WHAT IS NEEDED: Your reply must contain the full listing below, reproduced exactly, but no pictures.

DATASET CONTENT:
***

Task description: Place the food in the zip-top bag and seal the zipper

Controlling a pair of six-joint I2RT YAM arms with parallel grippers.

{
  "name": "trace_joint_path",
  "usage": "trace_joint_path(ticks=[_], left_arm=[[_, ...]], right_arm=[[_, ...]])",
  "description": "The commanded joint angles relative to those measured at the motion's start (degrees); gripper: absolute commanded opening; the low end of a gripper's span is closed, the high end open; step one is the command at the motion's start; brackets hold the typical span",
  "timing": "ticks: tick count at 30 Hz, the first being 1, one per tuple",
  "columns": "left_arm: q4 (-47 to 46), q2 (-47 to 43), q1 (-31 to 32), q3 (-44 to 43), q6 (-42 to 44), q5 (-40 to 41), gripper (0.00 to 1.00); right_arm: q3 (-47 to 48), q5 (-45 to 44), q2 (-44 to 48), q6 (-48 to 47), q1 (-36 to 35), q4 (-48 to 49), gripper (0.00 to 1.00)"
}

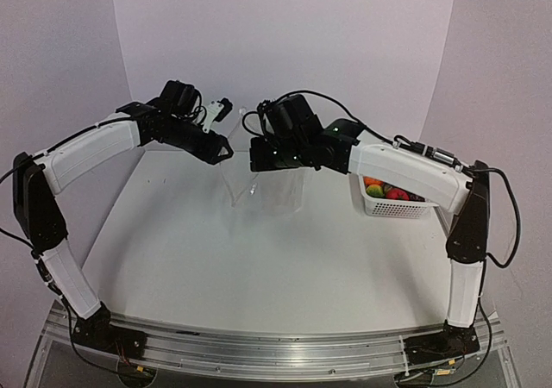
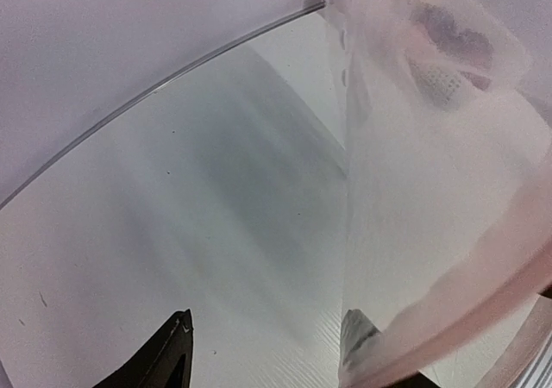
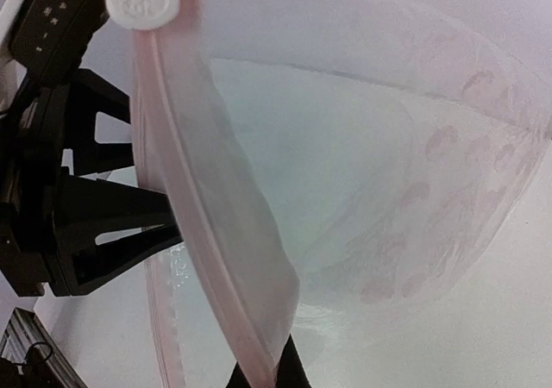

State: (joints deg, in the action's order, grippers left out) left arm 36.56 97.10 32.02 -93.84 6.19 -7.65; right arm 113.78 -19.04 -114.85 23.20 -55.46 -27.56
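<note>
I count one clear, square, flexible zip-top bag [image 1: 272, 190] printed with white dots, hanging above the pale surface [image 1: 259, 267] between my two grippers. My right gripper [image 3: 261, 375] has its jaws pinched together on the bag's mouth edge, where the thin whitish zipper strip [image 3: 185, 172] runs down into them. My left gripper [image 2: 269, 319] has its jaws spread wide, gripping nothing (the bag's rim lies across the front of one finger [image 2: 355, 345]). One white perforated plastic basket [image 1: 405, 209] sits on the surface under my right forearm, well apart from the bag. The small toy food [image 1: 396, 194] lies in that basket. I make out perhaps three pieces, orange, red and green, though my arm covers part of it.
</note>
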Motion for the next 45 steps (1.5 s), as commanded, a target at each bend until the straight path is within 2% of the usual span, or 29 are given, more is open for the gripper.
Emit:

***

SOLVED EXERCISE:
Task description: Place the food in the zip-top bag and seal the zipper

Controlling a pair of six-joint I2RT YAM arms with parallel grippers.

{
  "name": "trace_joint_path",
  "usage": "trace_joint_path(ticks=[_], left_arm=[[_, ...]], right_arm=[[_, ...]])",
  "description": "The commanded joint angles relative to those measured at the motion's start (degrees); gripper: absolute commanded opening; the low end of a gripper's span is closed, the high end open; step one is the command at the motion's start; brackets hold the typical span",
  "timing": "ticks: tick count at 30 Hz, the first being 1, one per tuple",
  "columns": "left_arm: q4 (-47 to 46), q2 (-47 to 43), q1 (-31 to 32), q3 (-44 to 43), q6 (-42 to 44), q5 (-40 to 41), gripper (0.00 to 1.00); right_arm: q3 (-47 to 48), q5 (-45 to 44), q2 (-44 to 48), q6 (-48 to 47), q1 (-36 to 35), q4 (-48 to 49), gripper (0.00 to 1.00)"
}


State: (joints deg, in the action's order, grippers left out) left arm 36.56 97.10 32.02 -93.84 6.19 -7.65; right arm 113.78 -19.04 -114.85 23.20 -55.46 -27.56
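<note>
I count one clear, square, flexible zip-top bag [image 1: 272, 190] printed with white dots, hanging above the pale surface [image 1: 259, 267] between my two grippers. My right gripper [image 3: 261, 375] has its jaws pinched together on the bag's mouth edge, where the thin whitish zipper strip [image 3: 185, 172] runs down into them. My left gripper [image 2: 269, 319] has its jaws spread wide, gripping nothing (the bag's rim lies across the front of one finger [image 2: 355, 345]). One white perforated plastic basket [image 1: 405, 209] sits on the surface under my right forearm, well apart from the bag. The small toy food [image 1: 396, 194] lies in that basket. I make out perhaps three pieces, orange, red and green, though my arm covers part of it.
</note>
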Motion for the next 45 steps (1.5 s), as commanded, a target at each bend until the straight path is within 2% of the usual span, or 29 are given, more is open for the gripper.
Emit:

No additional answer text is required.